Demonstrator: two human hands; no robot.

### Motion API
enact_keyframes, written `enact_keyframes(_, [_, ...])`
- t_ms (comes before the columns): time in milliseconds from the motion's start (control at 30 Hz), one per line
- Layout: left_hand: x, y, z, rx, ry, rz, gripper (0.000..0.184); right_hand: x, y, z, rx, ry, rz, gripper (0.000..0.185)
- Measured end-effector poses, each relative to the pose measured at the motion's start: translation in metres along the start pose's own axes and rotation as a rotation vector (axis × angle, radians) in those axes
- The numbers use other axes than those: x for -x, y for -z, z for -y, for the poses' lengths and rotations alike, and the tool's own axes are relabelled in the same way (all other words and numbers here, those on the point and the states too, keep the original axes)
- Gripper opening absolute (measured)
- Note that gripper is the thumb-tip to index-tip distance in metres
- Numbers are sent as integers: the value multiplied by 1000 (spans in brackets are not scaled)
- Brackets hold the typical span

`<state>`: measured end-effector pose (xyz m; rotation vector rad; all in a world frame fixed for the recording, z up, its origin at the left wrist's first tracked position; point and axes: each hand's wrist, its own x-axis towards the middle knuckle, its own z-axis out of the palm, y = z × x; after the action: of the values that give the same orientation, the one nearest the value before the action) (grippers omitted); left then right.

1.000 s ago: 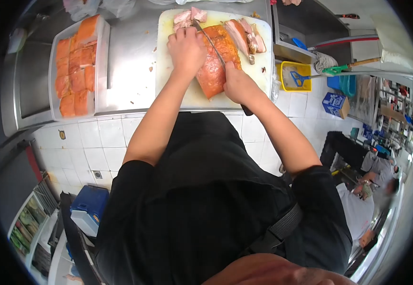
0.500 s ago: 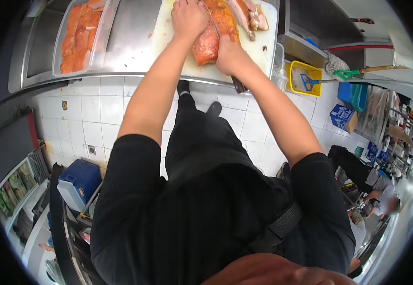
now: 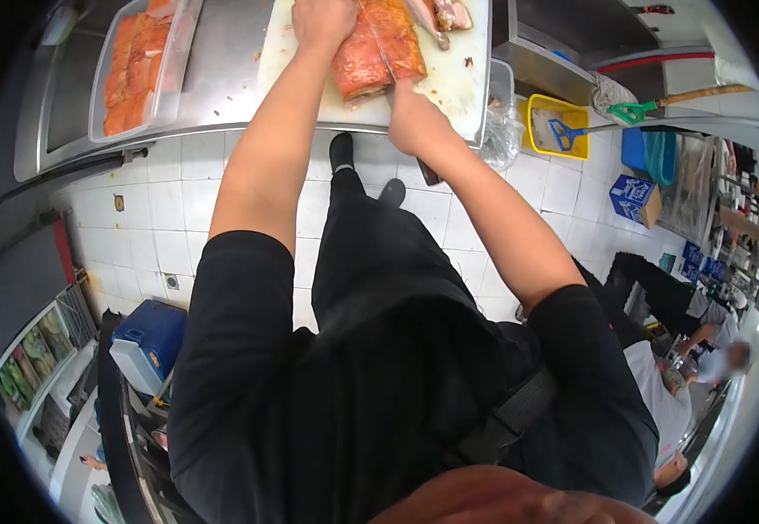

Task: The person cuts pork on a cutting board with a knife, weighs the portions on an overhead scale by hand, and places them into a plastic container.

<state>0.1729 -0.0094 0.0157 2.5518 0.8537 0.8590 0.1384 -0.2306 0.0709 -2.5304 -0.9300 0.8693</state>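
A slab of roast pork (image 3: 362,65) with reddish-brown crackled skin lies on a white cutting board (image 3: 305,100). My right hand (image 3: 419,120) is closed round the handle of a knife (image 3: 383,49), its dark butt showing below the wrist. The blade lies lengthwise along the slab's skin; how deep it sits I cannot tell. My left hand (image 3: 325,24) is at the slab's upper left, touching or very near it, its fingers cut off by the top edge. Several cut meat pieces (image 3: 454,15) lie at the board's far right.
On the steel counter (image 3: 222,65), left of the board, stands a clear tub (image 3: 174,92) of roast pork pieces. A plastic bag (image 3: 503,135), a yellow bin (image 3: 579,131) and a blue box (image 3: 633,199) are to the right. Other people (image 3: 663,393) are at the lower right.
The view has shifted, so the counter, board and pork sit higher and further left. My right hand and the knife have drawn back toward me along the slab.
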Motion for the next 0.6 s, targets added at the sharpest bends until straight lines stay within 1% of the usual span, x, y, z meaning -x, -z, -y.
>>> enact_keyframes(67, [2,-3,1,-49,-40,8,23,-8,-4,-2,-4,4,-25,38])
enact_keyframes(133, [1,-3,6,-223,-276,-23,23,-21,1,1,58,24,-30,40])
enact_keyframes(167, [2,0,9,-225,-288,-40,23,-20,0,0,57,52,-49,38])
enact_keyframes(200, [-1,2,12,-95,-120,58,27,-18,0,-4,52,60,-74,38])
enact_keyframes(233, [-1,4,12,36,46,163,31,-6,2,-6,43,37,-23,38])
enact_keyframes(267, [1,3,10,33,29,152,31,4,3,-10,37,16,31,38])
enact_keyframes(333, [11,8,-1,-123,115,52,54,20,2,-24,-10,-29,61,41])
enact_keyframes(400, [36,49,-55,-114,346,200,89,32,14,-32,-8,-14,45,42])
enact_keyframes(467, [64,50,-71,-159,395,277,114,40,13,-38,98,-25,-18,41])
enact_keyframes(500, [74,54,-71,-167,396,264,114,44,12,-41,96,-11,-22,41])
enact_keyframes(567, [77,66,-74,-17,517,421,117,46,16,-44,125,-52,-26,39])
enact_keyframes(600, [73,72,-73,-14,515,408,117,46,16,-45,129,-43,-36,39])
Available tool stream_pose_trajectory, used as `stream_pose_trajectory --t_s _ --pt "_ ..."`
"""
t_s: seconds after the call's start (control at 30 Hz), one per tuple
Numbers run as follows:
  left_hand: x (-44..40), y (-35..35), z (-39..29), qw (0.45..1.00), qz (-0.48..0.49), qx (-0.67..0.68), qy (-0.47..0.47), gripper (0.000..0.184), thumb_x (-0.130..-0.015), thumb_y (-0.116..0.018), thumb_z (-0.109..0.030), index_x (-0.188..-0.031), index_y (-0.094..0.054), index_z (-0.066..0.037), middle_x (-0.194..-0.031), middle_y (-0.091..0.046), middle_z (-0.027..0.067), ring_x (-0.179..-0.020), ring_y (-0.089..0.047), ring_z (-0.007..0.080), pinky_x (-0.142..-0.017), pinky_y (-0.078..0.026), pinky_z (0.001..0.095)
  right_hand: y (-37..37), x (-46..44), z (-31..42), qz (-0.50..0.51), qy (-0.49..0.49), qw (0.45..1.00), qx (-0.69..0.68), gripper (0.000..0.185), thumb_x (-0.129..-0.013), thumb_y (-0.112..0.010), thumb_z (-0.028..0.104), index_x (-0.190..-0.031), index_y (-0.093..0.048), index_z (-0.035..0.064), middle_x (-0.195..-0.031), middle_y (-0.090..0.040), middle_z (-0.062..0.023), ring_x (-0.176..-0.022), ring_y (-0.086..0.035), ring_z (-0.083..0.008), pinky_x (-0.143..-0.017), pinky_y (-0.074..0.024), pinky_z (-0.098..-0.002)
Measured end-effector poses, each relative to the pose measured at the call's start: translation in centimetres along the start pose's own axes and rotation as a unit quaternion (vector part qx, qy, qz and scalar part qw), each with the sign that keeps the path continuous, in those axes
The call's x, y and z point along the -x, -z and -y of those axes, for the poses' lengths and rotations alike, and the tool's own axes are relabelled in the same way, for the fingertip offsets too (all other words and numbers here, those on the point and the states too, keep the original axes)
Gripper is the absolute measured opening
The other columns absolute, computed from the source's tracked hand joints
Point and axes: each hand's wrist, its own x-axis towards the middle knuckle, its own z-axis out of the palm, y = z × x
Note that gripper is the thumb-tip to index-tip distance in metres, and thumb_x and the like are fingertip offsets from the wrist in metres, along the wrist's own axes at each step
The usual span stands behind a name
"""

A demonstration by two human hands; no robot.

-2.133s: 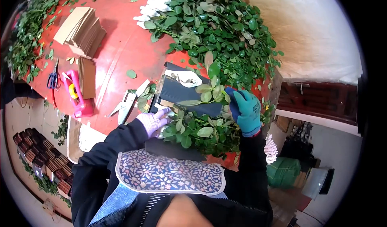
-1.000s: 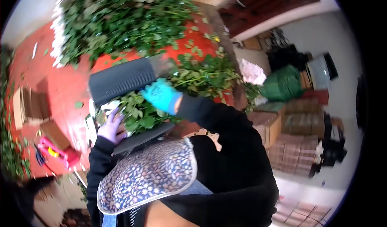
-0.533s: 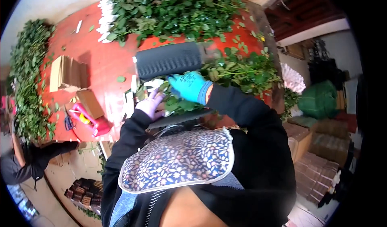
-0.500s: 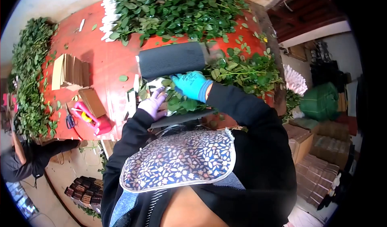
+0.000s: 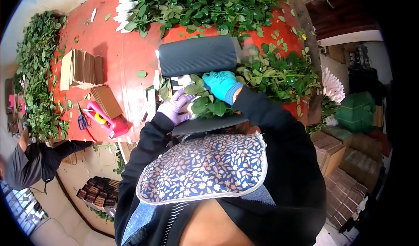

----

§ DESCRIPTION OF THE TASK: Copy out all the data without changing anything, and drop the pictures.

§ RESULT:
Demonstrator: two human hands; no robot.

### Motion API
enact_keyframes, written `enact_keyframes(_, [_, ...])`
- t_ms (comes before the columns): time in milliseconds from the motion's start (control at 30 Hz), one per line
- Layout: left_hand: x, y, z, rx, ry, rz, gripper (0.000..0.184); right_hand: x, y, z, rx, ry, rz, gripper (0.000..0.185)
- Measured end-effector poses, each relative to the pose measured at the motion's start: translation in metres along the start pose's own axes and rotation as a rotation vector (axis × angle, radians) in those axes
- The numbers use other axes than those: x for -x, y for -z, z for -y, for the poses' lengths and rotations alike, and the tool's own axes are relabelled in the same way (all other words and numbers here, those on the point and the states too, keep the original axes)
- Gripper opening absolute (measured)
- Note that gripper is the thumb-tip to index-tip distance in metres
- Numbers are sent as integers: the value multiplied by 1000 (spans in brackets are not scaled)
- Brackets hold the typical span

`<state>`: measured end-effector pose (xyz m; rotation vector rad; all in a world frame fixed for the recording, z up, its origin at the left wrist's first tracked position; point and axes: each hand's wrist, its own x-axis towards the middle knuckle, its own z-axis out of the palm, y = z × x; after the action: of the values that give the same orientation, the one nearest the value before the action) (grippers omitted); left then right.

1.000 s ago: 
0.500 s ago: 
now: 

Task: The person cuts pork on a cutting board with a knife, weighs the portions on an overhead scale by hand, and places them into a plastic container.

<state>0.1729 -0.0094 0.0157 2.5518 0.8537 0.8590 0.1384 -0.2306 0.0709 -2.5304 -0.9300 0.8693</state>
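A slab of roast pork (image 3: 362,65) with reddish-brown crackled skin lies on a white cutting board (image 3: 305,100). My right hand (image 3: 419,120) is closed round the handle of a knife (image 3: 383,49), its dark butt showing below the wrist. The blade lies lengthwise along the slab's skin; how deep it sits I cannot tell. My left hand (image 3: 325,24) is at the slab's upper left, touching or very near it, its fingers cut off by the top edge. Several cut meat pieces (image 3: 454,15) lie at the board's far right.
On the steel counter (image 3: 222,65), left of the board, stands a clear tub (image 3: 174,92) of roast pork pieces. A plastic bag (image 3: 503,135), a yellow bin (image 3: 579,131) and a blue box (image 3: 633,199) are to the right. Other people (image 3: 663,393) are at the lower right.
The view has shifted, so the counter, board and pork sit higher and further left. My right hand and the knife have drawn back toward me along the slab.
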Motion for the next 0.6 s, targets added at the sharpest bends until straight lines stay within 1% of the usual span, x, y, z meaning -x, -z, -y.
>>> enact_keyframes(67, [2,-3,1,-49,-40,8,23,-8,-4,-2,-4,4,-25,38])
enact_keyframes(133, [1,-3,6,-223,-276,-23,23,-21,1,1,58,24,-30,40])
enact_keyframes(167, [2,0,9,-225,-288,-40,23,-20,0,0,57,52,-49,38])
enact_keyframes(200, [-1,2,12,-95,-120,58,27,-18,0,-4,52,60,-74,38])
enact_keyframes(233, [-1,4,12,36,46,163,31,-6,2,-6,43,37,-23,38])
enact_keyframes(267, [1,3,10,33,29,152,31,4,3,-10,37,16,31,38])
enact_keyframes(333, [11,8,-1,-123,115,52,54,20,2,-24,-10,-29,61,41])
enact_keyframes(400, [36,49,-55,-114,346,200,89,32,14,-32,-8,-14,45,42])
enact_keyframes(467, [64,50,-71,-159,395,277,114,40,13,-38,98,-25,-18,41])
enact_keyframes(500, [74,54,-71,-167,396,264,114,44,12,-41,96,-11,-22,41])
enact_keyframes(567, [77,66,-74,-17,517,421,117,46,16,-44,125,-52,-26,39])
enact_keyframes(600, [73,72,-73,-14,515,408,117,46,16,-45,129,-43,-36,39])
Available tool stream_pose_trajectory, used as `stream_pose_trajectory --t_s _ --pt "_ ..."`
"""
t_s: seconds after the call's start (control at 30 Hz), one per tuple
Numbers run as follows:
  left_hand: x (-44..40), y (-35..35), z (-39..29), qw (0.45..1.00), qz (-0.48..0.49), qx (-0.67..0.68), qy (-0.47..0.47), gripper (0.000..0.184), thumb_x (-0.130..-0.015), thumb_y (-0.116..0.018), thumb_z (-0.109..0.030), index_x (-0.188..-0.031), index_y (-0.094..0.054), index_z (-0.066..0.037), middle_x (-0.194..-0.031), middle_y (-0.091..0.046), middle_z (-0.027..0.067), ring_x (-0.179..-0.020), ring_y (-0.089..0.047), ring_z (-0.007..0.080), pinky_x (-0.142..-0.017), pinky_y (-0.078..0.026), pinky_z (0.001..0.095)
  right_hand: y (-37..37), x (-46..44), z (-31..42), qz (-0.50..0.51), qy (-0.49..0.49), qw (0.45..1.00), qx (-0.69..0.68), gripper (0.000..0.185), thumb_x (-0.129..-0.013), thumb_y (-0.112..0.010), thumb_z (-0.028..0.104), index_x (-0.190..-0.031), index_y (-0.093..0.048), index_z (-0.035..0.064), middle_x (-0.195..-0.031), middle_y (-0.090..0.040), middle_z (-0.062..0.023), ring_x (-0.176..-0.022), ring_y (-0.086..0.035), ring_z (-0.083..0.008), pinky_x (-0.143..-0.017), pinky_y (-0.074..0.024), pinky_z (-0.098..-0.002)
Measured end-effector poses, each relative to the pose measured at the call's start: translation in centimetres along the start pose's own axes and rotation as a unit quaternion (vector part qx, qy, qz and scalar part qw), each with the sign that keeps the path continuous, in those axes
The call's x, y and z point along the -x, -z and -y of those axes, for the poses' lengths and rotations alike, and the tool's own axes are relabelled in the same way, for the fingertip offsets too (all other words and numbers here, those on the point and the states too, keep the original axes)
Gripper is the absolute measured opening
The other columns absolute, computed from the source's tracked hand joints
Point and axes: each hand's wrist, its own x-axis towards the middle knuckle, its own z-axis out of the palm, y = z × x
Note that gripper is the thumb-tip to index-tip distance in metres, and thumb_x and the like are fingertip offsets from the wrist in metres, along the wrist's own axes at each step
The usual span stands behind a name
"""

A demonstration by two human hands; no robot.

-2.133s: 
-1.000s: 
-0.533s: 
-0.500s: 
+0.000s: 

Nothing else belongs to this exercise.